Yes, I will enjoy watching fights when they happen, but I never root for them to occur. I’ll take a civil game over a brawl any day.

Unless A-Rod is involved. All bets are off when A-Rod is involved, and I mean that in a totally good way. Love ya, Alex… 

 

More Spring Training Shenanigans!

There is so much to talk about!

For my purposes, I’m only gonna talk about some of the stuff I’ve seen, mostly because I do not feel like writing a novel at this point in time. Short and sweet, right? Let’s do this…

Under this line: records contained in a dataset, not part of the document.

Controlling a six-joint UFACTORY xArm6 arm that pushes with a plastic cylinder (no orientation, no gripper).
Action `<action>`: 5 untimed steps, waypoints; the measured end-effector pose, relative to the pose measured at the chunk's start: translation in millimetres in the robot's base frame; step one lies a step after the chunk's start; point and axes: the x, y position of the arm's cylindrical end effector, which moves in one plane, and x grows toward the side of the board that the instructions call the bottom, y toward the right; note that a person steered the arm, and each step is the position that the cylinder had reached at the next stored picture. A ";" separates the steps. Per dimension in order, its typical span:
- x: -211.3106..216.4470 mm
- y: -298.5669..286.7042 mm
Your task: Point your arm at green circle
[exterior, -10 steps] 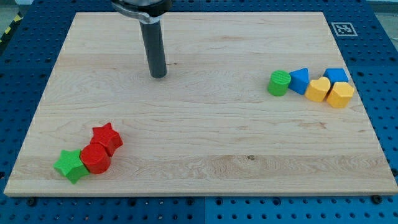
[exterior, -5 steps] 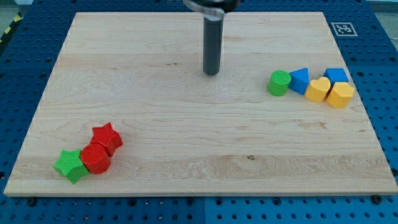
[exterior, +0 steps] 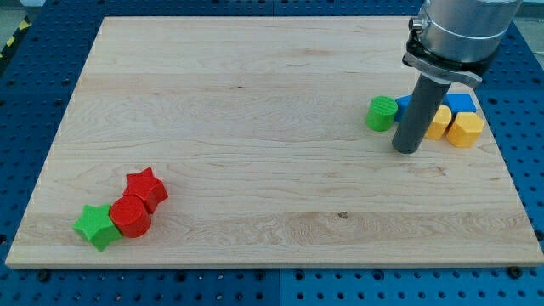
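My tip (exterior: 406, 150) rests on the pale wooden worktop (exterior: 255, 127); the arm carries only a straight dark rod, no hand to spread or press together. Green circle block (exterior: 382, 113) sits just beside the tip, toward the view's upper left, apart from it. Blue block (exterior: 406, 104), shape unclear, is partly hidden behind the rod. Yellow block (exterior: 440, 121) and second yellow block (exterior: 465, 129) lie near, to the view's right; second blue block (exterior: 460, 103) behind them. Well apart, at the view's lower left: red star (exterior: 147, 187), red block (exterior: 130, 216), green star (exterior: 95, 225), clustered and touching.
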 end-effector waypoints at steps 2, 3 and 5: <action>-6.6 -27.1; -13.2 -40.6; -11.6 -26.9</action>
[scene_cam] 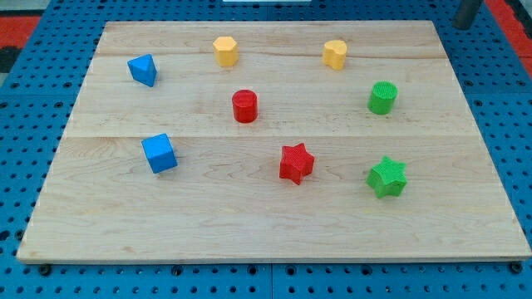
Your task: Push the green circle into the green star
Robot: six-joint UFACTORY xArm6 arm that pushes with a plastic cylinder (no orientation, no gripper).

Ryan Braun: With more than everything to prove, Braun has come back swinging. Literally. The dude is batting about .800 in his spring training games so far and that is pretty spectacular. The Brewers really REALLY need him to produce this year so they can have a top-notch offense. If spring training is any indication, they should not be worried. Yeah, he’s been booed copious amounts, but those boos are starting to go away. If he can prove that he is just as good without the juice, he’s golden and can be mostly forgiven. Okay, I have forgiven him, but not everyone might. 

Yankees late game issues: Well, the Yankees’ offense is having no troubles early on in the games. In most of the games I have seen, they take the lead early and keep it that way until about the fifth or sixth inning. That’s when it gets sticky. I know, I know, the rookies and minor-leaguers are coming into the games around this time and that’s probably why, but it begs the question. Not sure what the question is, but it needs begging. 

OriolesNow here is a team with the potential to be awesome. Potentially. See, here’s the thing: they look really good on paper and the stats of the individual players are pretty good, but they got stuck in the hardest division in baseball. Because of this, I wouldn’t count on a post-season run, but who knows. Maybe they will hard-core tap into their potential. Potentially.

Detroit: Good news, Tiger fans! Max Scherzer still looks sharp this spring! Woohoo! Honestly, this team will probably make it into the post season again. It’s just their thing right now. And let’s face it: people like this team, if only because you really want to see them win for their city’s sake. If my teams don’t make it into the postseason, I will most definitely be rooting for the tigers, even if Justin Verlander is still dating that silly girl…Who is about my age…Life is so not fair. Wait, where was I?

Once I get a chance to watch more, I will probably write some more. Or not. It will be spring break soon. The beach + a pina colada + a good book = my kind of vacation.